Threshold detection is also the manner in which the initial dip in temperature at the onset of exercise is processed in the above-referenced Alt et al. pacemaker. More specifically, as described in the Alt et al. patent, the pacemaker employs several threshold-based criteria for interpreting a drop in a patient's central venous blood temperature as indicative of the commencement of exercise by a patient: (1) the absolute drop must exceed a certain minimum amount in the range of 0.12.degree. to 0.25.degree. C., (2) the time rate of change of the drop (.DELTA.T/.DELTA.t) must exceed a predetermined threshold slope, preferably in the range of from 0.12.degree. to 0.20.degree. C. per minute, and (3) the patient's heart rate must not exceed a predetermined threshold, preferably 85 beats per minute. At least the first two thresholds may be selected for a particular patient.

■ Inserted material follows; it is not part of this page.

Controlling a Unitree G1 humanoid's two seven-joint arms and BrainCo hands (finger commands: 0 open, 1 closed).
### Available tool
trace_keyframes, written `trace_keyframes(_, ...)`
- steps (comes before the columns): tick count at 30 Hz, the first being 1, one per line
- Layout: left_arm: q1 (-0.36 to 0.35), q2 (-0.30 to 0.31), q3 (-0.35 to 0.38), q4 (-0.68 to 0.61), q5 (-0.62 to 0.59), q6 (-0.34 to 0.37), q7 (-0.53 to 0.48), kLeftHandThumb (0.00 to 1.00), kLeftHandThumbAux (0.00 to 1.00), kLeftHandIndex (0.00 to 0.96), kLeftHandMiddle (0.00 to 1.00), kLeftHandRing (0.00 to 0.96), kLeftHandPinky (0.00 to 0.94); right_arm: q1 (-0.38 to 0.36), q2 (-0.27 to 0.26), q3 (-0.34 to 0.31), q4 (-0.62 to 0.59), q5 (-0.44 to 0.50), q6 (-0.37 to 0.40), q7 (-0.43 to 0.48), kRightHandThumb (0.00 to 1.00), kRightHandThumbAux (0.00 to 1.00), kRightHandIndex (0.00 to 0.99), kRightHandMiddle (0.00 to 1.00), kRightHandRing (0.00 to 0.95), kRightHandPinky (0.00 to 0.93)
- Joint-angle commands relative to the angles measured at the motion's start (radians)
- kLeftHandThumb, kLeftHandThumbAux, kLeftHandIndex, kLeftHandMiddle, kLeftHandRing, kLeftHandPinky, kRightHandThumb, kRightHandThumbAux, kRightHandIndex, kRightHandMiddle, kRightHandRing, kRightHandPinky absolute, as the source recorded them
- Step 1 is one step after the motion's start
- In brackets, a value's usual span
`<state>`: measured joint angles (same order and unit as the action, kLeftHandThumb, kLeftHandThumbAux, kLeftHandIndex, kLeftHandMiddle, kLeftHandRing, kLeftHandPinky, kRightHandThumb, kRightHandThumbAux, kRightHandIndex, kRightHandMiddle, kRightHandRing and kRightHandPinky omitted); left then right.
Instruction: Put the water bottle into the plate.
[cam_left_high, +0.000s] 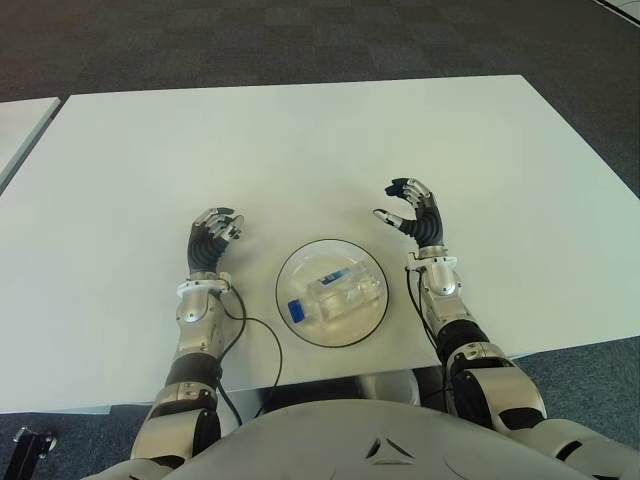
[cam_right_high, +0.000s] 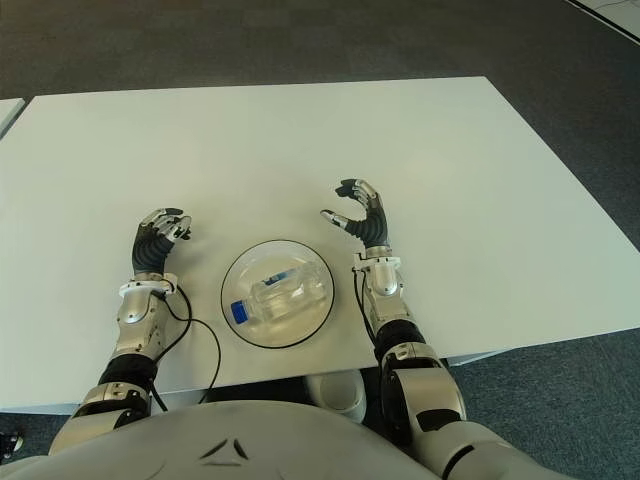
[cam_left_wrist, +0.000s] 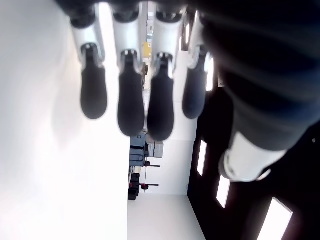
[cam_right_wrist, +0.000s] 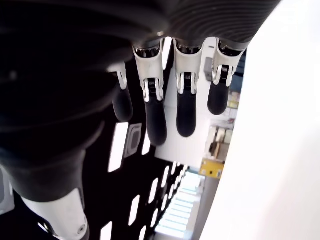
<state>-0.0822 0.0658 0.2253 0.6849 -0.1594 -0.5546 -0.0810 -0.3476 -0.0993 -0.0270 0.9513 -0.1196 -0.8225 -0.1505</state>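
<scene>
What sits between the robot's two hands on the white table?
A clear round plate holding a lying clear water bottle, between left hand and right hand, per both eye views.

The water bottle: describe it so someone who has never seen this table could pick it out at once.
On the white table, look at the near edge, between the left hand and the right hand, both empty. There sits a round clear plate with a dark rim. The water bottle lies on its side in it, clear plastic with a blue cap, the only loose item on the table.

office or lab: plain white table (cam_left_high: 300, 150), dark carpet tiles (cam_left_high: 250, 40).
</scene>
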Motion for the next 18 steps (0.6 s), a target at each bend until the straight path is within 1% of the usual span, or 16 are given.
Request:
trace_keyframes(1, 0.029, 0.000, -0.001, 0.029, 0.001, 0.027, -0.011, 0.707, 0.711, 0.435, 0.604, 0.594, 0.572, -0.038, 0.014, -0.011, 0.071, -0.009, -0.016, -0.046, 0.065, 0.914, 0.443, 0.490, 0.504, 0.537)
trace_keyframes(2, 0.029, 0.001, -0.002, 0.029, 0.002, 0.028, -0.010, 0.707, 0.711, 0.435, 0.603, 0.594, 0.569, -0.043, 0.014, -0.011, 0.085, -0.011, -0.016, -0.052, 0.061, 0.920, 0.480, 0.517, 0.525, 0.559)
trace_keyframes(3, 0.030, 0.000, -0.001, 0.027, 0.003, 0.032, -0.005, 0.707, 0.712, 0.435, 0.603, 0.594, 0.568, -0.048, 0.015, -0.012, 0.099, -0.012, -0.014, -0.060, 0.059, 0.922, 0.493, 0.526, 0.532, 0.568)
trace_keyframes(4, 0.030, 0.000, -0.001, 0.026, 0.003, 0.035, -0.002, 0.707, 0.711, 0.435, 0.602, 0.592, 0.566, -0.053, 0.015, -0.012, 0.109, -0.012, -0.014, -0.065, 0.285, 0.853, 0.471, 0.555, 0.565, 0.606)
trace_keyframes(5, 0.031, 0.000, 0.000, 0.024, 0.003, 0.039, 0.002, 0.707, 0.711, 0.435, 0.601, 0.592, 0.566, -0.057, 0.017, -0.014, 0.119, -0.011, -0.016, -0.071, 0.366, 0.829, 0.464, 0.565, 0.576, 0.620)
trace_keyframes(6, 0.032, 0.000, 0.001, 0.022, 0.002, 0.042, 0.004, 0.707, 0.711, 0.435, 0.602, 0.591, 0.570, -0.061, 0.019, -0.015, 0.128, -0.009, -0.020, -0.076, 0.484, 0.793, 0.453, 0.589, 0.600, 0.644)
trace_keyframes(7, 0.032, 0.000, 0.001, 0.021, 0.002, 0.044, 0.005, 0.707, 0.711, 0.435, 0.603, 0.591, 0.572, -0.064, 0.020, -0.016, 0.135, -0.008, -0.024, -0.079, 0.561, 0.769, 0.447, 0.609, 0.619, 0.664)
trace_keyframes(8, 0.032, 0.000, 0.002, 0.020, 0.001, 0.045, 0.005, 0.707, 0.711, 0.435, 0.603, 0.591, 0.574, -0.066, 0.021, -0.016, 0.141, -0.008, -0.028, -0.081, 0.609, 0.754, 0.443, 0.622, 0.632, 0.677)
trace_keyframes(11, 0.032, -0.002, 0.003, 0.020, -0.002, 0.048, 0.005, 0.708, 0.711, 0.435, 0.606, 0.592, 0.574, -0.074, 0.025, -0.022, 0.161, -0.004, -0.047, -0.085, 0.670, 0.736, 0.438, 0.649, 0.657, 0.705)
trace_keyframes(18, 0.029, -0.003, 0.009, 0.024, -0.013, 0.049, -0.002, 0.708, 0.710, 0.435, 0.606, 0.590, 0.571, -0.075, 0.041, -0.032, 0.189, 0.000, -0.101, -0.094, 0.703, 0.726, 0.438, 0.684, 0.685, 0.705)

The pacemaker's response to commencement of exercise is to abruptly increase stimulation rate by a step increase of selected magnitude, and to maintain that higher rate for a predetermined period of time followed by gradual reversion back toward the original rate. The magnitude of the drop and the magnitude of the rate of change of temperature are of no further significance. It is apparently only the relative magnitude of each, i.e., the magnitude relative to a threshold, as opposed to the absolute magnitude, which is considered useful by Alt et al. as a factor in setting pacing rate.
Significant progress has been made in temperature-based, rate modulation, but the known algorithms are still subject to improvement in the form of a more rapid and accurate algorithm more closely resembling the normal heart response to a variety of desirable and undesirable conditions experienced by pacemaker patients.